• _Problem to work on_
Which of the lines below contain the string "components"? Pull each one out of the data.

-- Data records follows --

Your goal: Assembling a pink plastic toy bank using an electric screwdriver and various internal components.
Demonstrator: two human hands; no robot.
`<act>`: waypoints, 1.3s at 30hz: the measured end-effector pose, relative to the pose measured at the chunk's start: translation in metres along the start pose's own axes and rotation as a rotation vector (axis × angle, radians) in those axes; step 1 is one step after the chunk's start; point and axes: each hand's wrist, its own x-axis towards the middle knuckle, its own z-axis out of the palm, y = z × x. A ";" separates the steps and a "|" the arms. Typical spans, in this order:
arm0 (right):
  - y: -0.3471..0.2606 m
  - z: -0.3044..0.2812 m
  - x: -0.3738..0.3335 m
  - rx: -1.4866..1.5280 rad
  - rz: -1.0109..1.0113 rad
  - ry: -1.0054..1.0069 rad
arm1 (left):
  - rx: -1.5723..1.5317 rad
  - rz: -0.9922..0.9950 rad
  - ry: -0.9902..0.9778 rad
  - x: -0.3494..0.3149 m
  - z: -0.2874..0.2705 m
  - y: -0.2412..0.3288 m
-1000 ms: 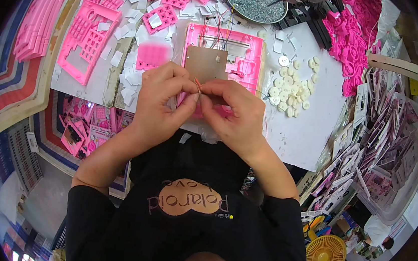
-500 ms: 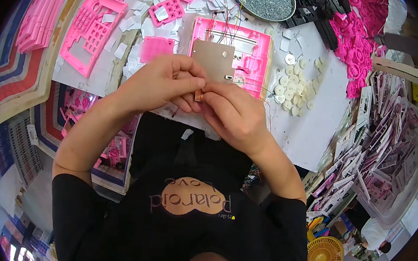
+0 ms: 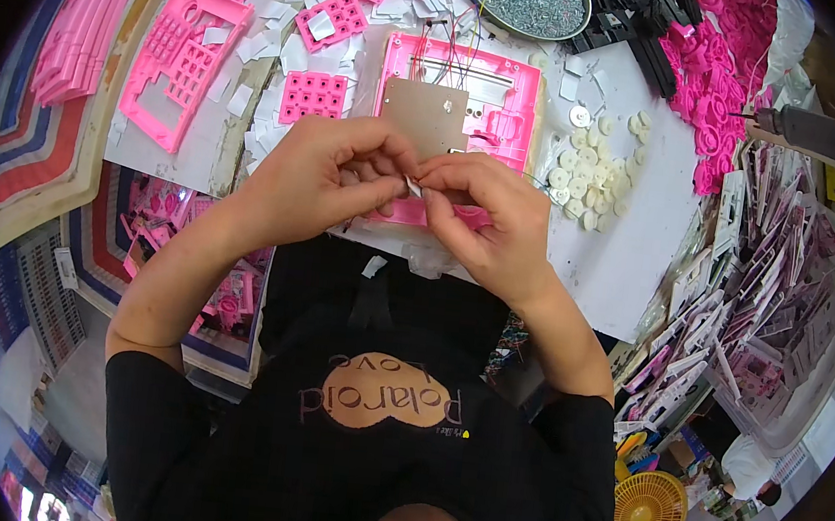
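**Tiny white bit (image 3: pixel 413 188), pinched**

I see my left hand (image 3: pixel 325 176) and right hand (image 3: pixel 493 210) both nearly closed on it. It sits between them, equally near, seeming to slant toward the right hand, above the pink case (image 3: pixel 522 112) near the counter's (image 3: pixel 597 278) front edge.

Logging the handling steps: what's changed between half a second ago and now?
The left hand and right hand moved slightly right. The small piece at their fingertips now shows white, orange before; turned or swapped, I can't tell. Pink case, brown board and white discs stayed put.
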 end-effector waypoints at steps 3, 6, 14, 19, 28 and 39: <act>0.000 0.000 0.001 -0.108 -0.105 0.002 | -0.042 0.025 0.039 -0.001 0.004 -0.004; -0.001 0.001 0.000 -0.103 -0.099 -0.002 | -0.039 0.021 0.046 0.000 0.005 -0.002; -0.003 0.002 0.002 -0.201 -0.135 -0.017 | 0.049 0.046 0.094 -0.001 0.006 -0.006; -0.001 0.005 0.001 -0.341 -0.307 0.002 | -0.094 -0.027 0.042 0.001 -0.001 -0.007; -0.003 0.012 0.001 -0.603 -0.290 -0.087 | 0.558 0.481 0.223 0.009 0.007 -0.017; -0.012 0.013 0.008 -0.669 -0.262 -0.212 | 0.685 0.598 0.286 0.011 0.011 -0.028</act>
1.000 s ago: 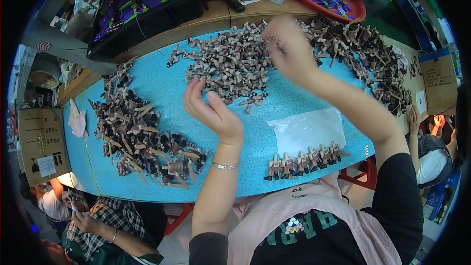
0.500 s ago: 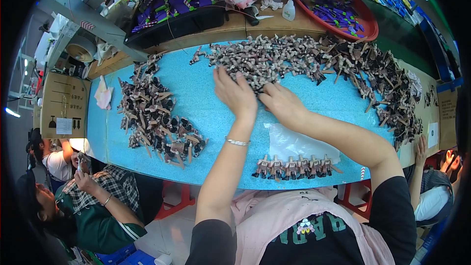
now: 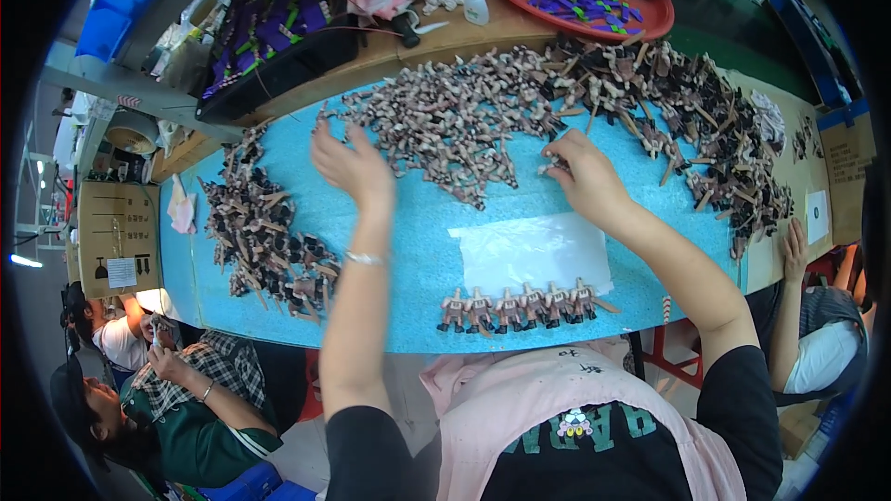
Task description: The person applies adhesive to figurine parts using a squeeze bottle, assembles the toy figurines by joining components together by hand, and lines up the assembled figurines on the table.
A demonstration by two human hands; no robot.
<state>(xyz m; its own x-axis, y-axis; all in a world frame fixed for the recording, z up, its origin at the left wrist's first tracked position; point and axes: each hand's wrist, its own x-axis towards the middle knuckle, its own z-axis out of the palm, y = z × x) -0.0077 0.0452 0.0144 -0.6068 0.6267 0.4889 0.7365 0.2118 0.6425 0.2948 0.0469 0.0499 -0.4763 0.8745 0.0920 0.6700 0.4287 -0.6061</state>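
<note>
A wide heap of small grey-brown toy figure parts (image 3: 464, 111) spreads over the blue tabletop (image 3: 418, 250). My left hand (image 3: 355, 169) is at the heap's left end, fingers apart, slightly blurred; I see nothing held in it. To the right of the heap's near tip, my right hand (image 3: 589, 176) pinches a small figure part (image 3: 555, 164), partly hidden by the fingers. Close to the front edge stands a row of several toy figures (image 3: 520, 308) with dark feet, just below a white plastic sheet (image 3: 534, 255).
Darker figures with brown sticks pile at the left (image 3: 264, 232) and right (image 3: 715, 148). Behind stand a black crate (image 3: 278, 65) of purple parts, a red basin (image 3: 664, 14), a white bottle (image 3: 475, 5). A cardboard box (image 3: 119, 223) borders the left; co-workers sit both sides.
My hands have moved apart: the left to the left along the heap, the right to the right with a small figure part. The heap's near side now spreads toward me.
</note>
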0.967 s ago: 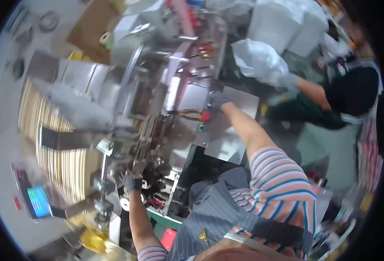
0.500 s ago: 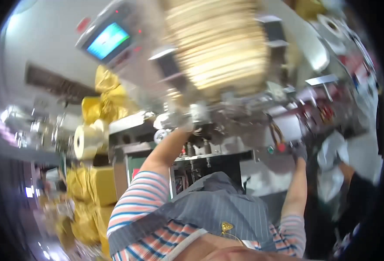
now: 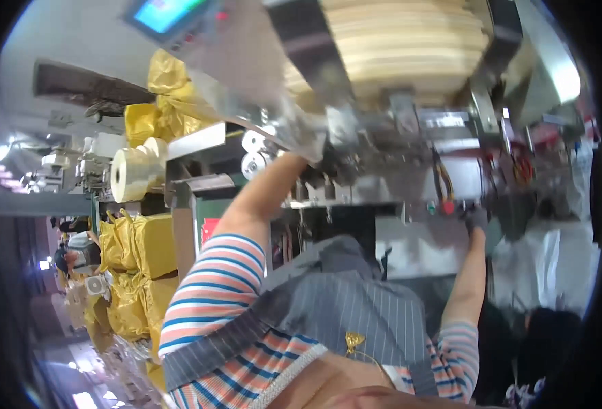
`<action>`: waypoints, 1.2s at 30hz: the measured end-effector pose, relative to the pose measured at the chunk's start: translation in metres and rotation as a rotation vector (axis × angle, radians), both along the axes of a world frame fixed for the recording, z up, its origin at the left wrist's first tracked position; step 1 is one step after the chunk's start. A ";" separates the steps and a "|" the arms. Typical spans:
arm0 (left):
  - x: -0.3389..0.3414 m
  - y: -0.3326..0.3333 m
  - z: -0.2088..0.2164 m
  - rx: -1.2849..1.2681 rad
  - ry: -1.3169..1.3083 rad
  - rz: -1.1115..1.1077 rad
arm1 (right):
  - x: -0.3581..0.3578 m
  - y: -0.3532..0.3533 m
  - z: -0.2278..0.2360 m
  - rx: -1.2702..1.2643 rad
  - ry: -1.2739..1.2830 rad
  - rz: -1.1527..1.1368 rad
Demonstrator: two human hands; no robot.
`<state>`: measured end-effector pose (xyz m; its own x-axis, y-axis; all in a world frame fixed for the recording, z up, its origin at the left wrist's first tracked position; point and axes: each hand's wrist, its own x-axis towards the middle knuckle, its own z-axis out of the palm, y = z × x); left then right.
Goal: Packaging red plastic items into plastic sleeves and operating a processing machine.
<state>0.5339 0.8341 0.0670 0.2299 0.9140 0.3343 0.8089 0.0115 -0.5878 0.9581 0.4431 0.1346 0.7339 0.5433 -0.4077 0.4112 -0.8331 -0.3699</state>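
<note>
My left hand point(image 3: 306, 144) reaches into the front of a metal machine, beside pale round discs point(image 3: 253, 163). Its fingers are blurred and partly hidden among the metal parts, so whether it holds anything cannot be told. My right hand point(image 3: 477, 218), in a dark glove, rests at the machine's front edge. A red button point(image 3: 449, 206) and a green button point(image 3: 431, 207) sit just left of it. Its fingers are too dark and small to make out. A pair of pliers point(image 3: 443, 183) with orange and black handles lies above the buttons.
A wide ribbed cream roller point(image 3: 403, 48) spans the machine top between dark brackets. At upper left a lit screen point(image 3: 164, 12) juts out. Yellow wrapped bundles point(image 3: 137, 252) and a white spool point(image 3: 130, 174) stand on the left. Translucent plastic point(image 3: 550, 259) hangs at right.
The view has shifted, moving the roller and screen up and the roller rightward in the picture. My left hand remains at the machine's front, and my right stays near the buttons.
</note>
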 end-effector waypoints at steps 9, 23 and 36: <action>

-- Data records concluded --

• _Expected answer_
Your goal: Assembling a pink plastic toy bank using an electric screwdriver and various internal components.
Task description: The person applies adhesive to figurine parts using a squeeze bottle, assembles the toy figurines by joining components together by hand, and lines up the assembled figurines on the table.

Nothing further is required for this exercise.